- Exercise description
Skip the images and copy each record exactly as written.

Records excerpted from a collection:
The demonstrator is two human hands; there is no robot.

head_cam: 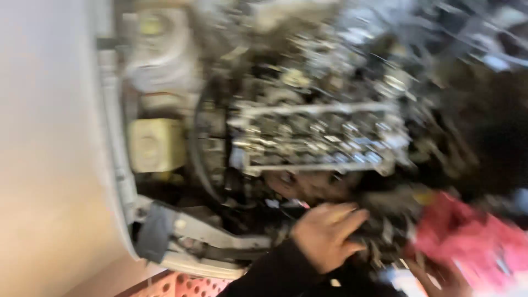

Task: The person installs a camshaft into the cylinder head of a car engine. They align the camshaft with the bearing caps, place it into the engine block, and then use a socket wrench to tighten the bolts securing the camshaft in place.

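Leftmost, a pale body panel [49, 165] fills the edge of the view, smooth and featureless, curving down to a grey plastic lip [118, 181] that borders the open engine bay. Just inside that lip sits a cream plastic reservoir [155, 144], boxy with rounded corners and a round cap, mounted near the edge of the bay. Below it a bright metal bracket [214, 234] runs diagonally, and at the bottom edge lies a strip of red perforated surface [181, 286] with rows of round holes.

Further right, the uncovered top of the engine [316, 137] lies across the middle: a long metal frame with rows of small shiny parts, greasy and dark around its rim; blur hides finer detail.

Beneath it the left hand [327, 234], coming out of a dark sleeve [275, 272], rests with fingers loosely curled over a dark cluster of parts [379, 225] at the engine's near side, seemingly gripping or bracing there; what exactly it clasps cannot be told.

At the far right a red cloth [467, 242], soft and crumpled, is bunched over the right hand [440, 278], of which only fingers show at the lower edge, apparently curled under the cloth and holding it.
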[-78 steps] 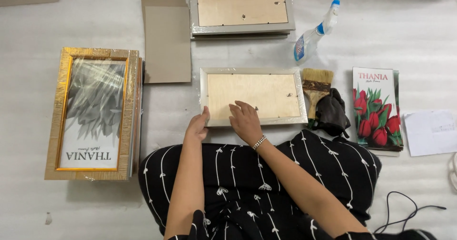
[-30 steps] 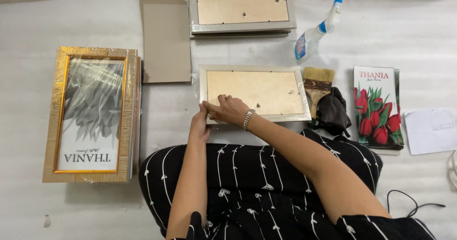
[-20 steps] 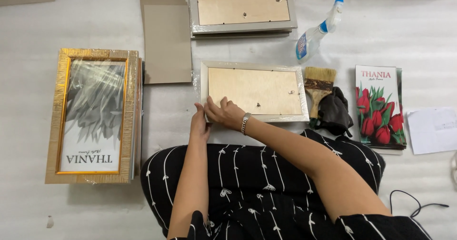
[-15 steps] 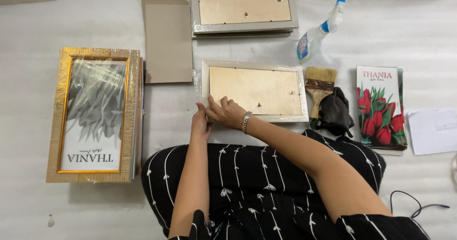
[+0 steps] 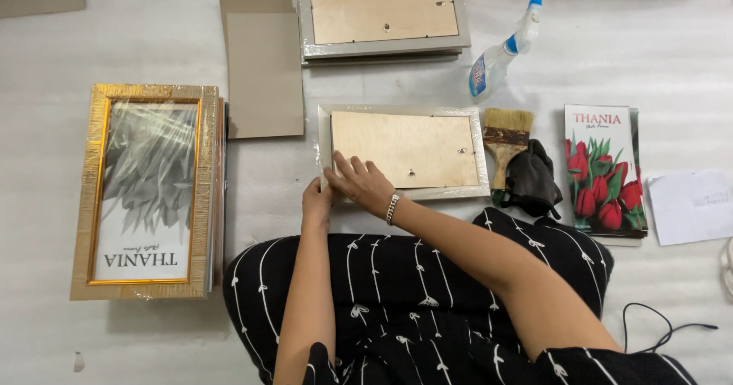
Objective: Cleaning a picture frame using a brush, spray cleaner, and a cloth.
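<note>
Seen from above: face-down picture frame (image 5: 405,152) with plywood backing, lying mid-floor on white sheeting. Left hand (image 5: 317,203) curled, pinching the frame's near-left corner; right hand (image 5: 366,186) spread flat, pressing the backing beside it. Probably seating the backing at that corner; likely next, careful pressure along the remaining edges. Brush (image 5: 506,142) and spray bottle (image 5: 500,53) lying near the frame's right side.

Head view, single camera: looks steeply down from above the seated person onto the white floor covering (image 5: 611,56), moderately near; lap fills lower frame.
</note>
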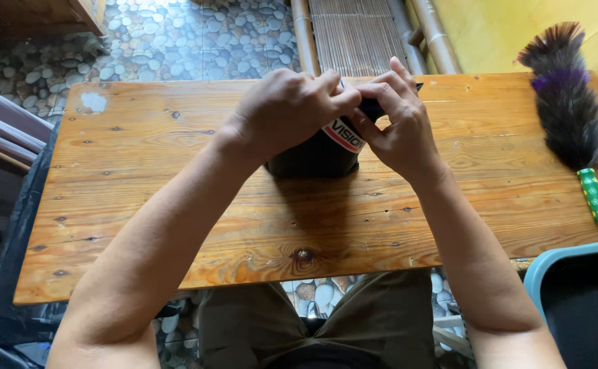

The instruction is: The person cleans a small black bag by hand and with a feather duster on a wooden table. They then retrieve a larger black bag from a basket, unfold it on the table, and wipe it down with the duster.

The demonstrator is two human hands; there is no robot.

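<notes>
A black object [312, 158] with a white and red label stands on the wooden table [176, 198], near the middle of its far half. My left hand [285, 109] lies over its top, thumb and forefinger pinched at its upper edge. My right hand [398, 126] grips the same upper edge from the right, fingers curled round a black part. Most of the object is hidden under my hands, so I cannot tell its exact kind.
A feather duster [568, 109] with dark plumes and a green patterned handle lies at the table's right end. A blue-rimmed black bin [579, 301] stands at lower right. Black plastic sheeting [12, 307] hangs at left. The floor is pebbled, and a bamboo bench [360, 34] stands beyond the table.
</notes>
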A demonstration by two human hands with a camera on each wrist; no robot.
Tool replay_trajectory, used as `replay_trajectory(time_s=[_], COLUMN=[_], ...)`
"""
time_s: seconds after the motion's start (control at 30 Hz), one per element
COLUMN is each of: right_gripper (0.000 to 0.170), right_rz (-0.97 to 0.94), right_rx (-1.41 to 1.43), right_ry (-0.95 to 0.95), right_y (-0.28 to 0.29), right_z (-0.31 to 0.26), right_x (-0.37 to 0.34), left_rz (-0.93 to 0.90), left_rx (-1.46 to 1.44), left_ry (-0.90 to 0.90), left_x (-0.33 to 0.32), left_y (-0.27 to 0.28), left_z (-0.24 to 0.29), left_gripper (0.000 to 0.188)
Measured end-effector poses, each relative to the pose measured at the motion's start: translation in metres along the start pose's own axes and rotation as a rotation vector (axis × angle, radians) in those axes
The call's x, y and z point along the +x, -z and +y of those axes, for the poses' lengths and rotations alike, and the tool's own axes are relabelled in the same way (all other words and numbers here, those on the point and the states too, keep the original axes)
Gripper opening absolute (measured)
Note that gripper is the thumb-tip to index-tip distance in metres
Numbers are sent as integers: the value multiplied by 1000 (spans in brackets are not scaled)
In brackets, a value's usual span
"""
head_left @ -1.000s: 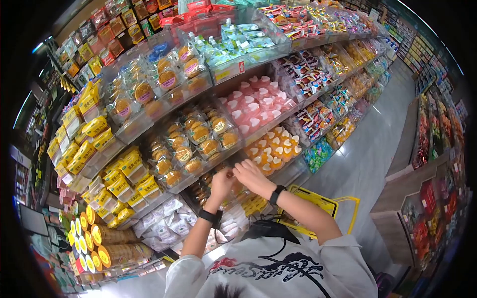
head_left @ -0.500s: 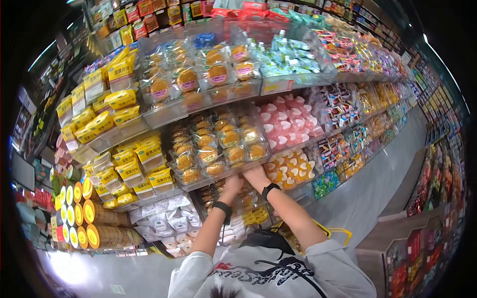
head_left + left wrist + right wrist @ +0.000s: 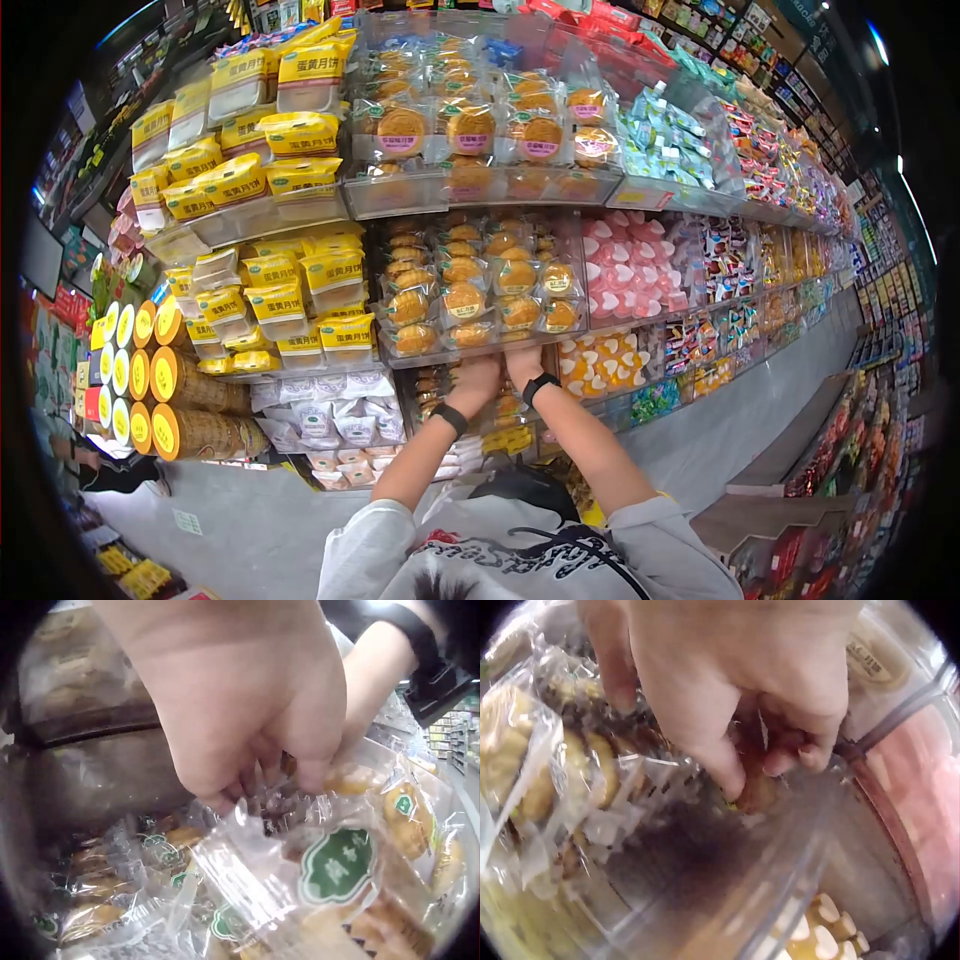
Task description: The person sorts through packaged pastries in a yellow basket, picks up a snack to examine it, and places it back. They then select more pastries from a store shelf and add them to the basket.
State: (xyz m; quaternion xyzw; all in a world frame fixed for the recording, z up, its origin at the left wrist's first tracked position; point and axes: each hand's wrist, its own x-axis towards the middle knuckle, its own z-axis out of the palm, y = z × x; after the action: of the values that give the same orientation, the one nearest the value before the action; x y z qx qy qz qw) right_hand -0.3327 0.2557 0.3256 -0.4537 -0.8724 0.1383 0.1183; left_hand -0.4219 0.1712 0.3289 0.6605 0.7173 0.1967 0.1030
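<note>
Both bare hands reach into a lower bin under the middle shelf, their fingers hidden in the head view. My left hand (image 3: 247,712) points down with bent fingers among clear-wrapped pastries, its fingertips right at the wrappers; whether it grips one I cannot tell. Just in front lies a wrapped pastry (image 3: 341,877) with a green label. My right hand (image 3: 742,682) pinches a small brown wrapped pastry (image 3: 757,793) between thumb and fingers near the bin's side wall. A row of wrapped pastries (image 3: 577,765) lies to its left in the right wrist view.
Above the hands sits a clear bin of wrapped round pastries (image 3: 465,300). Yellow packets (image 3: 280,300) fill the bins on the left. Orange heart-topped jelly cups (image 3: 605,362) and pink ones (image 3: 630,265) stand right. White packets (image 3: 335,410) lie lower left.
Both hands have gone from close together in front of the bins to down inside the lower bin. The head view has turned, so the shelves sit further right.
</note>
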Motion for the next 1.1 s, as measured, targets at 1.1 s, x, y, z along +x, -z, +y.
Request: replay_trajectory(time_s=[1.1], right_gripper=[56], right_rz=[-406], right_rx=[53], right_ry=[-278], right_y=[-14], right_z=[53], right_x=[23], left_rz=[-307], left_rx=[-232], left_ry=[73], left_x=[-16], left_y=[22], left_z=[-7], left_gripper=[50])
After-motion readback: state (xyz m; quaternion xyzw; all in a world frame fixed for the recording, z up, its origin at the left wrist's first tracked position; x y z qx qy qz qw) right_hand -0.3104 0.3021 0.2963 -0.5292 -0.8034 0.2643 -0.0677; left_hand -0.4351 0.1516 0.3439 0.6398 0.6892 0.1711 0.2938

- Response below
The demonstrator is two human hands; there is no robot.

head_cam: 

Task: The person installs a camshaft into the cylinder head of a car engine. They align the camshaft with the bearing caps, place it into the engine block, and then use a socket wrench to tighten the bolts securing the camshaft in place.

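Leftmost, a pale body panel [49, 165] fills the edge of the view, smooth and featureless, curving down to a grey plastic lip [118, 181] that borders the open engine bay. Just inside that lip sits a cream plastic reservoir [155, 144], boxy with rounded corners and a round cap, mounted near the edge of the bay. Below it a bright metal bracket [214, 234] runs diagonally, and at the bottom edge lies a strip of red perforated surface [181, 286] with rows of round holes.

Further right, the uncovered top of the engine [316, 137] lies across the middle: a long metal frame with rows of small shiny parts, greasy and dark around its rim; blur hides finer detail.

Beneath it the left hand [327, 234], coming out of a dark sleeve [275, 272], rests with fingers loosely curled over a dark cluster of parts [379, 225] at the engine's near side, seemingly gripping or bracing there; what exactly it clasps cannot be told.

At the far right a red cloth [467, 242], soft and crumpled, is bunched over the right hand [440, 278], of which only fingers show at the lower edge, apparently curled under the cloth and holding it.
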[-78 steps] 
[-30 steps] 
[-20 steps] 
[-15 steps] 
[+0 steps] 
Objective: Cleaning a picture frame using a brush, spray cleaner, and a cloth.
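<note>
Seen from above: face-down picture frame (image 5: 405,152) with plywood backing, lying mid-floor on white sheeting. Left hand (image 5: 317,203) curled, pinching the frame's near-left corner; right hand (image 5: 366,186) spread flat, pressing the backing beside it. Probably seating the backing at that corner; likely next, careful pressure along the remaining edges. Brush (image 5: 506,142) and spray bottle (image 5: 500,53) lying near the frame's right side.

Head view, single camera: looks steeply down from above the seated person onto the white floor covering (image 5: 611,56), moderately near; lap fills lower frame.
</note>
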
The instruction is: The person cleans a small black bag by hand and with a feather duster on a wooden table. They then retrieve a larger black bag from a basket, unfold it on the table, and wipe it down with the duster.

The demonstrator is two human hands; there is no robot.

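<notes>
A black object [312, 158] with a white and red label stands on the wooden table [176, 198], near the middle of its far half. My left hand [285, 109] lies over its top, thumb and forefinger pinched at its upper edge. My right hand [398, 126] grips the same upper edge from the right, fingers curled round a black part. Most of the object is hidden under my hands, so I cannot tell its exact kind.
A feather duster [568, 109] with dark plumes and a green patterned handle lies at the table's right end. A blue-rimmed black bin [579, 301] stands at lower right. Black plastic sheeting [12, 307] hangs at left. The floor is pebbled, and a bamboo bench [360, 34] stands beyond the table.
</notes>
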A demonstration by two human hands with a camera on each wrist; no robot.
Tool replay_trajectory, used as `replay_trajectory(time_s=[_], COLUMN=[_], ...)`
"""
time_s: seconds after the motion's start (control at 30 Hz), one per element
COLUMN is each of: right_gripper (0.000 to 0.170), right_rz (-0.97 to 0.94), right_rx (-1.41 to 1.43), right_ry (-0.95 to 0.95), right_y (-0.28 to 0.29), right_z (-0.31 to 0.26), right_x (-0.37 to 0.34), left_rz (-0.93 to 0.90), left_rx (-1.46 to 1.44), left_ry (-0.90 to 0.90), left_x (-0.33 to 0.32), left_y (-0.27 to 0.28), left_z (-0.24 to 0.29), left_gripper (0.000 to 0.188)
Measured end-effector poses, each relative to the pose measured at the motion's start: translation in metres along the start pose's own axes and rotation as a rotation vector (axis × angle, radians) in those axes
The call's x, y and z point along the +x, -z and +y of those axes, for the poses' lengths and rotations alike, and the tool's own axes are relabelled in the same way (all other words and numbers here, those on the point and the states too, keep the original axes)
Gripper opening absolute (measured)
Note that gripper is the thumb-tip to index-tip distance in metres
Numbers are sent as integers: the value multiplied by 1000 (spans in brackets are not scaled)
In brackets, a value's usual span
"""
head_left @ -1.000s: 
head_left @ -0.500s: 
head_left + left wrist + right wrist @ +0.000s: 
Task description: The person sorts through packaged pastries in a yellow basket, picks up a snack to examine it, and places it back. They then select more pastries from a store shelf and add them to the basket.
State: (xyz m; quaternion xyzw; all in a world frame fixed for the recording, z up, its origin at the left wrist's first tracked position; point and axes: each hand's wrist, its own x-axis towards the middle knuckle, its own z-axis out of the palm, y = z × x; after the action: of the values that give the same orientation, the one nearest the value before the action; x y z qx qy qz qw) right_hand -0.3327 0.2557 0.3256 -0.4537 -0.8724 0.1383 0.1183; left_hand -0.4219 0.1712 0.3289 0.6605 0.7173 0.1967 0.1030
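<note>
Both bare hands reach into a lower bin under the middle shelf, their fingers hidden in the head view. My left hand (image 3: 247,712) points down with bent fingers among clear-wrapped pastries, its fingertips right at the wrappers; whether it grips one I cannot tell. Just in front lies a wrapped pastry (image 3: 341,877) with a green label. My right hand (image 3: 742,682) pinches a small brown wrapped pastry (image 3: 757,793) between thumb and fingers near the bin's side wall. A row of wrapped pastries (image 3: 577,765) lies to its left in the right wrist view.
Above the hands sits a clear bin of wrapped round pastries (image 3: 465,300). Yellow packets (image 3: 280,300) fill the bins on the left. Orange heart-topped jelly cups (image 3: 605,362) and pink ones (image 3: 630,265) stand right. White packets (image 3: 335,410) lie lower left.
Both hands have gone from close together in front of the bins to down inside the lower bin. The head view has turned, so the shelves sit further right.
</note>
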Motion for the next 1.1 s, as measured, targets at 1.1 s, x, y, z along +x, -z, +y.
Request: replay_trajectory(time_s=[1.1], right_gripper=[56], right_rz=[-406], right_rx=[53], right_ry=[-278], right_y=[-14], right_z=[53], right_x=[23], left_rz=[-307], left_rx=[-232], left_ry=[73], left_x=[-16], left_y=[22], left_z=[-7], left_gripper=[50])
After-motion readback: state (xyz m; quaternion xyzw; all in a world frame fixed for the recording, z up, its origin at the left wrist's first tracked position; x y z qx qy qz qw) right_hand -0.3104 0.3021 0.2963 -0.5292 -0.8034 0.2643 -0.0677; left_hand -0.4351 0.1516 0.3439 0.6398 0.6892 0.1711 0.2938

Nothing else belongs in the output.